Anacor's proprietary technological advances in the synthesis of boron-based compounds coupled with its rational drug design expertise, has enabled the company to rapidly create diverse families of boron-based compounds, some of them with promising against kinetoplastids.
The collaboration will utilize Anacor’s propietary chemical series, shown to be active in vitro against the various parasites, to optimise and select new molecules with in vivo activity and to further develop them.
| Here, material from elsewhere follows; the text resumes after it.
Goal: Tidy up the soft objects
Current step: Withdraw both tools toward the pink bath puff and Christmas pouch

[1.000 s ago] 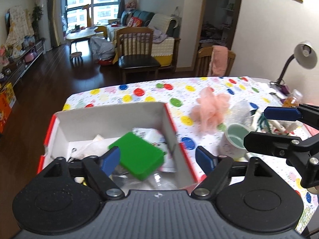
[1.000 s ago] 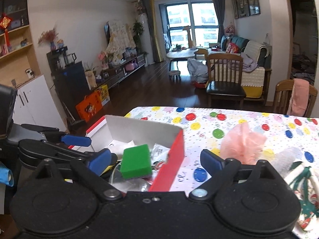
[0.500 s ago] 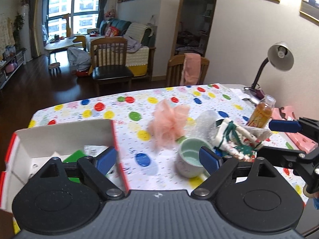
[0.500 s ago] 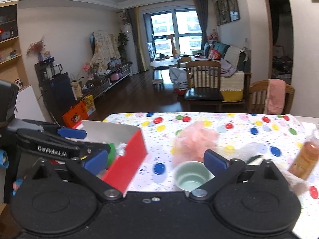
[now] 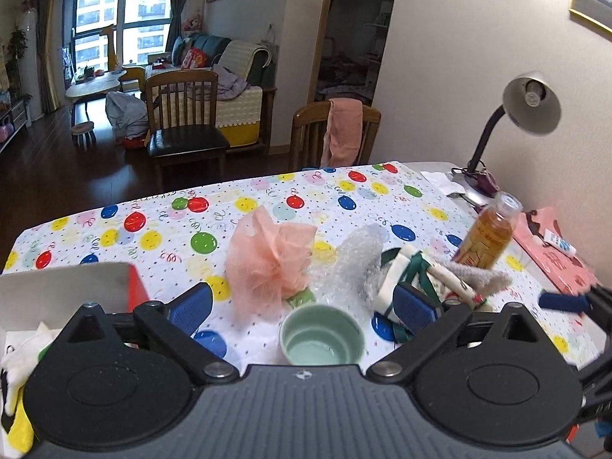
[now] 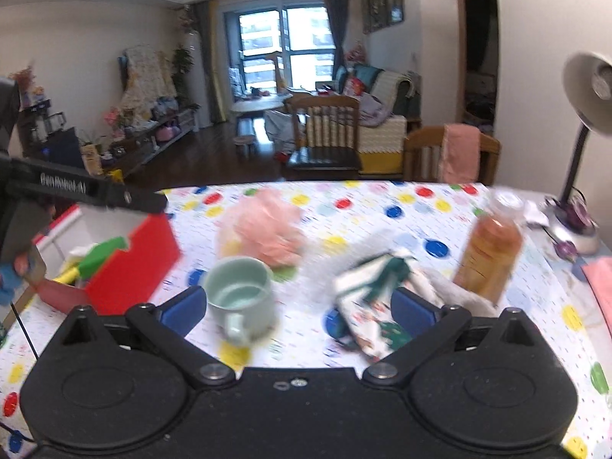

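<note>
The task is partly done, as I judge it. The red box (image 6: 130,264) at the near left of the surface (image 5: 153,229) already holds some things: a green block (image 6: 101,254) and some white soft material show inside it (the rest of its content is hidden).

Several soft objects are not yet sorted. The pink mesh puff (image 5: 267,264) lies in the middle of the surface, the bubble wrap (image 5: 355,260) just right of it, then the patterned cloth pouch (image 6: 378,294) with a green ribbon, and a grey cloth (image 5: 474,275) touching the orange bottle (image 5: 489,237). The hard things, namely the green cup (image 5: 321,338) and the bottle, probably stay where they are.

The left tongs (image 5: 302,308) are released, their jaws opening to almost full width, with nothing pressed between them; the cup and puff lie ahead. The right tongs (image 6: 298,311) are also released and empty, hanging over the cup and the pouch.

I think the next pick will be the puff or the pouch.
</note>
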Action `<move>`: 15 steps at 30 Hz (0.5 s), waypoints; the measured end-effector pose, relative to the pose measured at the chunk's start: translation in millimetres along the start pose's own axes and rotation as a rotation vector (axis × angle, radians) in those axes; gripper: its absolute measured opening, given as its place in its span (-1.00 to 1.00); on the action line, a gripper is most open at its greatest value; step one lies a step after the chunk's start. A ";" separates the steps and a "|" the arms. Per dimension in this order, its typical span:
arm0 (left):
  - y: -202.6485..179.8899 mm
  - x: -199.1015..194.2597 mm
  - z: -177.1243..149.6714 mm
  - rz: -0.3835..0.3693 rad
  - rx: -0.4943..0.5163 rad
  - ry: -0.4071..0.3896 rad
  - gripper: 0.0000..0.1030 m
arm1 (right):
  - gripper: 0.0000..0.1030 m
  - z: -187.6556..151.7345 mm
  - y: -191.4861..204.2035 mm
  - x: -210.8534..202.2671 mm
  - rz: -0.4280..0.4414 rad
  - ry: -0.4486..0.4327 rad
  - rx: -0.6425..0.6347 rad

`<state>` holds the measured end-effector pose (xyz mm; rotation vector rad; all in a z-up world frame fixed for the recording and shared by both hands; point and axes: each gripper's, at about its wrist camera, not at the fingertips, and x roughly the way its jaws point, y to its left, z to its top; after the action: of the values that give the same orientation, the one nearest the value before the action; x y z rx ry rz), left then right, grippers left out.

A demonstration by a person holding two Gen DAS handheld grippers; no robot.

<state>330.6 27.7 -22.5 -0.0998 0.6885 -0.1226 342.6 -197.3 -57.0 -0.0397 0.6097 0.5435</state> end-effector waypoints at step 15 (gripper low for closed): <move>-8.5 97.6 35.1 0.096 0.004 0.075 0.97 | 0.99 -40.3 -77.2 61.0 -0.101 0.143 -0.025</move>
<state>427.0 6.8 -55.6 -0.0588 0.7671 -0.0359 401.2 -242.5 -133.3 -0.1329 0.7360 0.4523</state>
DNDi will then be responsible for development, including selecting lead candidates, conducting clinical studies, and, ultimately, distributing the new medicines.
"We look forward to a successful partnership with DNDi as we strongly believe in the potential of our boron-based chemistry to contribute to improved international health”, remarked Anacor’s CEO David P. Perry. “This agreement with DNDi provides an innovative approach for developing truly novel medicines to treat the most neglected diseases and for combating problems of resistance."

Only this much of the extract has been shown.